Punch drunk on Kodak

I’ve pushed myself of late to get the large format cameras out to make images outside of my normal seasonal window.

It is fair to say that finding my desired high pressure windows with little wind has been a struggle but the sheer excitement of making the images using old equipment and the despatch of those latent images and tentative wait for the returned processed negatives is always worth it.

May is nearly over, in more ways than one I hope. There is something about May in that all that brightness and cheer is soon obfuscated by the detritus of everyday life. Soon we will be in June when our uncertain futures may be mapped out differently for us over the next five years.

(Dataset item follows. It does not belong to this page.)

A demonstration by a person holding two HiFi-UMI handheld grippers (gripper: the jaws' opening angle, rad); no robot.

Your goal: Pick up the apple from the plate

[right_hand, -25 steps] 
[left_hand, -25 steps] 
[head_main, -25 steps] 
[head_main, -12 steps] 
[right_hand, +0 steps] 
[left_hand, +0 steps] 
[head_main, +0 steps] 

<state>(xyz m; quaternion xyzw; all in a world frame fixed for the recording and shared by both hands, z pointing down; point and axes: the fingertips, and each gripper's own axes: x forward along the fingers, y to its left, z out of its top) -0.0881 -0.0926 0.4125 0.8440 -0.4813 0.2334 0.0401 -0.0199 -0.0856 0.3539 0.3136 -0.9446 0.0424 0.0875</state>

The fact that May is nearly over is yet another scary indicator of how time passes very much more quickly as one advances in years. I am no slouch but I often wonder at how much more I could have achieved over the years.

Anyway here we are approaching the late May Bank Holiday and this image was made on May 1st. I have lived in Ipswich for 30 years now and I was always attracted to this factory when it was working. It has some history behind it and it is interwoven with my long term Docklands of the Orwell collaborative project and my extended Edgelands series that Kodak are sponsoring. The road here is so dangerous that only a Sunday or Bank Holiday make it possible to erect ladders to see over the fence.
This factory emerged from the Industrial Revolution but had it’s roots in the Agricultural Revolution. Producing Phosphate fertilizer on industrial scales was something devised in a laboratory. I don’t know how many times I have driven or ridden past this chemistry laboratory, but finally I feel I have got something about the place as these forlorn listed buildings gradually decay.

Potassium Hydroxide and Phosphoric Acid tanks in derelict factory
Factory, Paper Mill Lane, Bramford

The following day saw me down under the Orwell Bridge and a quite different vessel was moored up just across the river, the National Geographic Explorer, an ice strengthened vessel. I have images of the foreshore frozen at this point but never expected an Arctic exploring vessel to come up the river, but it was rather a cold day.

Ship berthed on quay with muddy foreshore
Ice strengthened ship visits Ipswich

Then last Sunday, it was back to the source of my Edgelands project having discovered the abundance of bunds recently. It was still rather brighter than I wanted but such is the rapid pace of change here I just had to get this image made before the last Bank Holiday of May.

Rubble bund in fron of factory
Factory, Factory Lane, Cattawade 20170521

One could say I am punch drunk on large format Kodak Portra at the moment. May the drunkenness continue.